_EXERCISE DESCRIPTION_
Copy out the entries below exactly as they stand, but only from the line containing "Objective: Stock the" through the line containing "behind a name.".

•••••

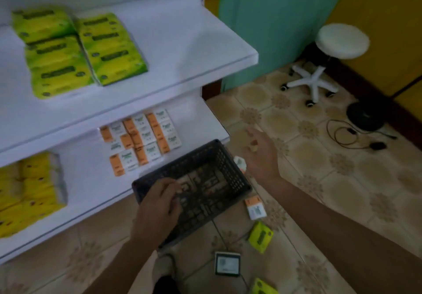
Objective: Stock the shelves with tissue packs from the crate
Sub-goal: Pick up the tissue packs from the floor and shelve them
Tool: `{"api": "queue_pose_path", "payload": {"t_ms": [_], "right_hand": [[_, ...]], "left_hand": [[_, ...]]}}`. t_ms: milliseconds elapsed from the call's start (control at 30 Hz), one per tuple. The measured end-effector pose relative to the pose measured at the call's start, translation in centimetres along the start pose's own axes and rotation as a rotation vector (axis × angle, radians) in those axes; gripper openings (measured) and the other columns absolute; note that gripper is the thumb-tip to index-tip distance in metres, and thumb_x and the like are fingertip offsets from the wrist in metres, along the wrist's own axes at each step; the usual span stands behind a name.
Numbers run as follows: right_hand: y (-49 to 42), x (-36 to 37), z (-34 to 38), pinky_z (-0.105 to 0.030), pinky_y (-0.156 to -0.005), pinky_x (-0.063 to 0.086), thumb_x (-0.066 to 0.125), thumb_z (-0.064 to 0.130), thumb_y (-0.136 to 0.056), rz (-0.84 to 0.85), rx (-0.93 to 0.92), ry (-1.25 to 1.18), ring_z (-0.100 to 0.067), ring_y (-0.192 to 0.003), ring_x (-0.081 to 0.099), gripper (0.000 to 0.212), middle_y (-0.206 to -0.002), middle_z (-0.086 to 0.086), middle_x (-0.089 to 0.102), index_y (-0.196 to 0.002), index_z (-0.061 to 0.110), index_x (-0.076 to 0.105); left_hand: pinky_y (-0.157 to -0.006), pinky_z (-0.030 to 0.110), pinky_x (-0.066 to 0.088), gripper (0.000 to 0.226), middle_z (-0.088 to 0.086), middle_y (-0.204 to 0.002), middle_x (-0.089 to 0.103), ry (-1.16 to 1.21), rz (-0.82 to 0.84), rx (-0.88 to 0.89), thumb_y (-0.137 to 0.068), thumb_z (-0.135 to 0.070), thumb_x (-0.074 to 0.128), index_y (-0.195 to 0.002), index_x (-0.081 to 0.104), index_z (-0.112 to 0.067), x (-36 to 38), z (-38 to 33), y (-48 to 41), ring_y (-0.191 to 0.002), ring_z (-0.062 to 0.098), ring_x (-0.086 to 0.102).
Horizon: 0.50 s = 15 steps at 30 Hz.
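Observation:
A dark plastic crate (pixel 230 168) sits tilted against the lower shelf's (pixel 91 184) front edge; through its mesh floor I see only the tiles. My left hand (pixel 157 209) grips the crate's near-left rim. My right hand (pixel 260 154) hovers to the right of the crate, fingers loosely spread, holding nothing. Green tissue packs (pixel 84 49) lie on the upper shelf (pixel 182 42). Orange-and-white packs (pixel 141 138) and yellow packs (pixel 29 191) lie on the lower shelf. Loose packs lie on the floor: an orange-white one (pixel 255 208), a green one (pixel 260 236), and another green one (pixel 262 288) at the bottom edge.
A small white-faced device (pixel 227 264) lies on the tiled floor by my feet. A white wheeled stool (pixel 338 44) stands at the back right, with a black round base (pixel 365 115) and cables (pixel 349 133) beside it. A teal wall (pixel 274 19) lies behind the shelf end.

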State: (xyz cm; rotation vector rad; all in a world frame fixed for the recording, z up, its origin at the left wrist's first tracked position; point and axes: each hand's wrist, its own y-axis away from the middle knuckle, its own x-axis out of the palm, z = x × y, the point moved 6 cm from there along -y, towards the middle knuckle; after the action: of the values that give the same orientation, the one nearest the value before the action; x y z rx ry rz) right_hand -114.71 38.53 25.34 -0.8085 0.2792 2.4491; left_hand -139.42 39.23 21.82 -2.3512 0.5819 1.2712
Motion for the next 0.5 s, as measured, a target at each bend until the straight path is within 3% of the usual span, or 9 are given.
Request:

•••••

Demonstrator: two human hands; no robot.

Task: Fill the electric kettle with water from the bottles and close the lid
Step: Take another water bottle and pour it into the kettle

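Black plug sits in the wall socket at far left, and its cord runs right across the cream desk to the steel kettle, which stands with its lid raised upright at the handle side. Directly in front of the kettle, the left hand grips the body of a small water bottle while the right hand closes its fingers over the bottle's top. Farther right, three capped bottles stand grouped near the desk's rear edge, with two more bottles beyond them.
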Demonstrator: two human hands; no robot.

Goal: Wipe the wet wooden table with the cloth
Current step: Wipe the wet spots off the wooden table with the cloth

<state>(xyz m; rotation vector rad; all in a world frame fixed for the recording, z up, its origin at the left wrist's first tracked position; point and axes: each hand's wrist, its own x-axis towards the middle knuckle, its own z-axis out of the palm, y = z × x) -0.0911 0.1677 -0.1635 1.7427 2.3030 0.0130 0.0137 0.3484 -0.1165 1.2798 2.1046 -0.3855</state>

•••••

_OUTPUT OF THE TASK_
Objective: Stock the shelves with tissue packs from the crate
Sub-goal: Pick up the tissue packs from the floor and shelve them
Tool: `{"api": "queue_pose_path", "payload": {"t_ms": [_], "right_hand": [[_, ...]], "left_hand": [[_, ...]]}}`. t_ms: milliseconds elapsed from the call's start (control at 30 Hz), one per tuple. The measured end-effector pose relative to the pose measured at the call's start, translation in centimetres along the start pose's own axes and rotation as a rotation vector (axis × angle, radians) in those axes; gripper openings (measured) and the other columns absolute; note that gripper is the thumb-tip to index-tip distance in metres, and thumb_x and the like are fingertip offsets from the wrist in metres, along the wrist's own axes at each step; the usual span stands behind a name.

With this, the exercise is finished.